-- Your task --
Your answer must be a word-for-word copy of the data.

-- Input data --
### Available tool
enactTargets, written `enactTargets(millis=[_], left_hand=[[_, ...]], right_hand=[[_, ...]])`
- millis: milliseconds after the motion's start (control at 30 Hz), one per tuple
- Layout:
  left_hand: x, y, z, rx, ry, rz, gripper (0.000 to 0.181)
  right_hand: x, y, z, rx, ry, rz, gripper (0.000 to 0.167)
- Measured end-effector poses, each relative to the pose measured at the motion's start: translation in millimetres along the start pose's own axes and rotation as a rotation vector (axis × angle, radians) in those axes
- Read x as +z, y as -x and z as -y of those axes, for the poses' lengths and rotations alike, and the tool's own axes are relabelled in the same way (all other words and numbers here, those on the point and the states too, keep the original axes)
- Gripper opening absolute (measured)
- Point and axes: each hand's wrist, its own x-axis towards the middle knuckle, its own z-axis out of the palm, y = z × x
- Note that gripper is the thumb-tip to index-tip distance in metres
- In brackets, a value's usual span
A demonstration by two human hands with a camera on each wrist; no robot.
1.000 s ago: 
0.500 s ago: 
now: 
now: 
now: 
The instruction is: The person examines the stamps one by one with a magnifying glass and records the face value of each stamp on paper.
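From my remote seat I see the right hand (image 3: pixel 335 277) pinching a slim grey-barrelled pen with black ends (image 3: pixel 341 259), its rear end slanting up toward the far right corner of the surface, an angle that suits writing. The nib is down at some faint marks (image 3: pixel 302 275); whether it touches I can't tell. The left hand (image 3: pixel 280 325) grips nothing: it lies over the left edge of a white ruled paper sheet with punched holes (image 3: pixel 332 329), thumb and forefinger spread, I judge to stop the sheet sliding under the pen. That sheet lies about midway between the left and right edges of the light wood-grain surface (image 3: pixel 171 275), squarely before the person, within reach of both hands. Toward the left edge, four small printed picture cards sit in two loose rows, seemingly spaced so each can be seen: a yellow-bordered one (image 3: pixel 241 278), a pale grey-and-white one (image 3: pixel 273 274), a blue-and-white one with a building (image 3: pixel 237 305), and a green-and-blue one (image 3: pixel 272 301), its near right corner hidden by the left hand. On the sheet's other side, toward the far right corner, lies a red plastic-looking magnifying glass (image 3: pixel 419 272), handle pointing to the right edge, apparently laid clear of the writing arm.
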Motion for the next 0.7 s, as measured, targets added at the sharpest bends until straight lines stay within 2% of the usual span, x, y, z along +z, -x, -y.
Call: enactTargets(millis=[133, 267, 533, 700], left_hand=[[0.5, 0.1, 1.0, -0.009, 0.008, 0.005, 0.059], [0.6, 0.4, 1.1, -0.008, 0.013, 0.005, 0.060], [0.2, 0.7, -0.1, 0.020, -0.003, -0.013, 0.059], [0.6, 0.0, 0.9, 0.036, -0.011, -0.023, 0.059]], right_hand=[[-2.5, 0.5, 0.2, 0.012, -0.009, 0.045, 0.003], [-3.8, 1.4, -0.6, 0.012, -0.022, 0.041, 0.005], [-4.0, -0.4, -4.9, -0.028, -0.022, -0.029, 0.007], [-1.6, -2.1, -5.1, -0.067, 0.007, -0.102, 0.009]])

-- Answer box --
### Available tool
enactTargets, written `enactTargets(millis=[_], left_hand=[[_, ...]], right_hand=[[_, ...]])`
- millis: milliseconds after the motion's start (control at 30 Hz), one per tuple
- Layout:
  left_hand: x, y, z, rx, ry, rz, gripper (0.000 to 0.181)
  right_hand: x, y, z, rx, ry, rz, gripper (0.000 to 0.167)
- Measured end-effector poses, each relative to the pose measured at the motion's start: translation in millimetres along the start pose's own axes and rotation as a rotation vector (axis × angle, radians) in those axes
- Read x as +z, y as -x and z as -y of those axes, for the poses' lengths and rotations alike, and the tool's own axes are relabelled in the same way (all other words and numbers here, those on the point and the states too, keep the original axes)
- Gripper opening absolute (measured)
- Point and axes: each hand's wrist, its own x-axis towards the middle knuckle, its own z-axis out of the palm, y = z × x
- Note that gripper is the thumb-tip to index-tip distance in metres
- In brackets, a value's usual span
A demonstration by two human hands with a camera on each wrist; no robot.
1.000 s ago: 
0.500 s ago: 
now: 
now: 
now: 
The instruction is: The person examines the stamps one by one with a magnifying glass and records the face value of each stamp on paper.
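From my remote seat I see the right hand (image 3: pixel 335 277) pinching a slim grey-barrelled pen with black ends (image 3: pixel 341 259), its rear end slanting up toward the far right corner of the surface, an angle that suits writing. The nib is down at some faint marks (image 3: pixel 302 275); whether it touches I can't tell. The left hand (image 3: pixel 280 325) grips nothing: it lies over the left edge of a white ruled paper sheet with punched holes (image 3: pixel 332 329), thumb and forefinger spread, I judge to stop the sheet sliding under the pen. That sheet lies about midway between the left and right edges of the light wood-grain surface (image 3: pixel 171 275), squarely before the person, within reach of both hands. Toward the left edge, four small printed picture cards sit in two loose rows, seemingly spaced so each can be seen: a yellow-bordered one (image 3: pixel 241 278), a pale grey-and-white one (image 3: pixel 273 274), a blue-and-white one with a building (image 3: pixel 237 305), and a green-and-blue one (image 3: pixel 272 301), its near right corner hidden by the left hand. On the sheet's other side, toward the far right corner, lies a red plastic-looking magnifying glass (image 3: pixel 419 272), handle pointing to the right edge, apparently laid clear of the writing arm.
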Motion for the next 0.7 s, as measured, targets added at the sharpest bends until straight lines stay within 2% of the usual span, x, y, z along +z, -x, -y.
Call: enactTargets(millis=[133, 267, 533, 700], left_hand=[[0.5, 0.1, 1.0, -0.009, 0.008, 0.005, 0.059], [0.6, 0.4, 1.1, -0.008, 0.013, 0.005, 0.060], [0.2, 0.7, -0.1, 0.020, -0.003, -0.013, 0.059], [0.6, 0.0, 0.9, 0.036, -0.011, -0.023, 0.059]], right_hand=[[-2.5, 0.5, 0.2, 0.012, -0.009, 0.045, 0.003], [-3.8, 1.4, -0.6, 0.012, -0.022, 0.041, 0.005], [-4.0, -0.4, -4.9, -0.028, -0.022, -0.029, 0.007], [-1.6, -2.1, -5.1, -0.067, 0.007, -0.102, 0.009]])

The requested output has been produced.